Source data Block Start

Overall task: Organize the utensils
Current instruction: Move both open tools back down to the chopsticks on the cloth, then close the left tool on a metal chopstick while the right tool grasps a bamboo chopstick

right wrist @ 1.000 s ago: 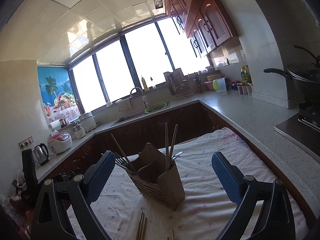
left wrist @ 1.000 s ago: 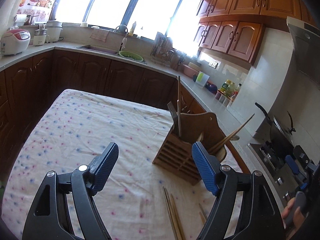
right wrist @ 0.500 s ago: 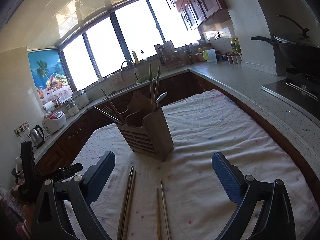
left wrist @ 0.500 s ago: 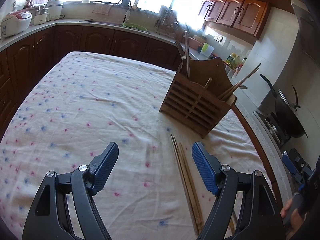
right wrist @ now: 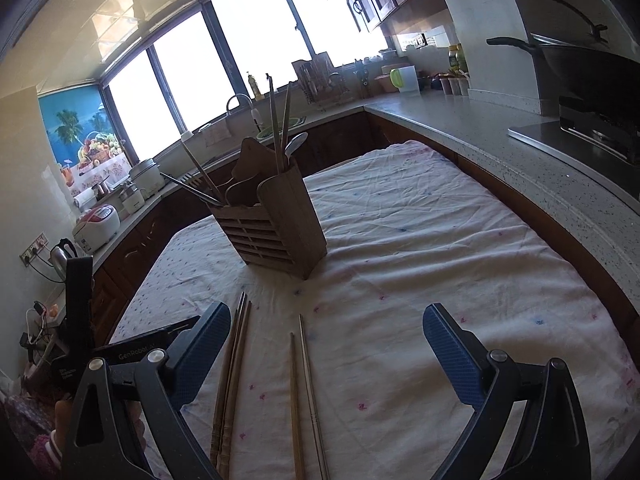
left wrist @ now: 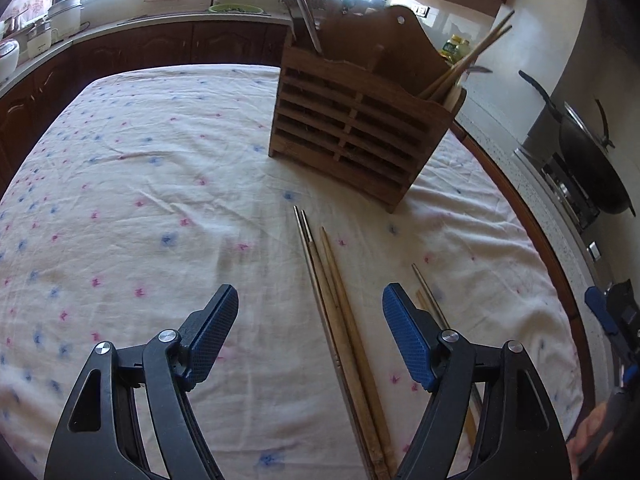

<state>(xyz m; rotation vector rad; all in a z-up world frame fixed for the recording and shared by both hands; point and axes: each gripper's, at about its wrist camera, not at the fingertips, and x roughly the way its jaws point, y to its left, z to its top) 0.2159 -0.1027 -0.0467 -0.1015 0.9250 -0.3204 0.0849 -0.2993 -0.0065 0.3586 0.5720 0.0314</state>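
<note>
Chopsticks lie loose on a flowered tablecloth [left wrist: 120,152] as two hand-held grippers come down over them in a sunlit kitchen. In the left wrist view, the left gripper [left wrist: 310,322] has its blue pads apart, the jaws having just been closing a little, with nothing pressed between them; the bundle of chopsticks [left wrist: 340,308] runs up the lower centre of the frame, passing between the pads nearer the right-hand one, long axis almost in line with the way the fingers point and tips toward the wooden utensil holder [left wrist: 352,136] in the upper centre. A second pair of chopsticks [left wrist: 430,300] lies just right of that pad, partly hidden behind it. In the right wrist view, the right gripper [right wrist: 326,344] also stands wide open and empty; the second pair [right wrist: 304,392] lies between its pads, left of centre, again lengthwise to the fingers, while the bundle sits just beside its left pad. The holder stands upright beyond, in the middle of the frame, already bristling with utensils. Judging by position, each hand has a set roughly under it, the left nearer the bundle; since the sticks lie along the fingers, closing across them looks workable.
</note>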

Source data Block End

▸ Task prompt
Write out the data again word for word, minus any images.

▸ Expected output
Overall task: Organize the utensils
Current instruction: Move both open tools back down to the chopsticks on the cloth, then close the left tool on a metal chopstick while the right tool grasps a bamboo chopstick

right wrist @ 1.000 s ago: 
left wrist @ 1.000 s ago: 
right wrist @ 0.500 s ago: 
left wrist @ 0.500 s ago: 
right wrist @ now: 
left wrist @ now: 

<state>(xyz m; rotation vector rad; all in a z-up world frame fixed for the recording and shared by both hands; point and axes: each gripper's, at about its wrist camera, not at the fingertips, and x roughly the way its jaws point, y to its left, z to its top) 0.2159 -0.1027 -0.0467 -0.1015 0.9250 -0.3204 0.0849 -0.2993 -0.0065 0.3586 0.5720 0.0314</state>
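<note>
Chopsticks lie loose on a flowered tablecloth [left wrist: 120,152] as two hand-held grippers come down over them in a sunlit kitchen. In the left wrist view, the left gripper [left wrist: 310,322] has its blue pads apart, the jaws having just been closing a little, with nothing pressed between them; the bundle of chopsticks [left wrist: 340,308] runs up the lower centre of the frame, passing between the pads nearer the right-hand one, long axis almost in line with the way the fingers point and tips toward the wooden utensil holder [left wrist: 352,136] in the upper centre. A second pair of chopsticks [left wrist: 430,300] lies just right of that pad, partly hidden behind it. In the right wrist view, the right gripper [right wrist: 326,344] also stands wide open and empty; the second pair [right wrist: 304,392] lies between its pads, left of centre, again lengthwise to the fingers, while the bundle sits just beside its left pad. The holder stands upright beyond, in the middle of the frame, already bristling with utensils. Judging by position, each hand has a set roughly under it, the left nearer the bundle; since the sticks lie along the fingers, closing across them looks workable.
</note>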

For this exercise, nothing more is required.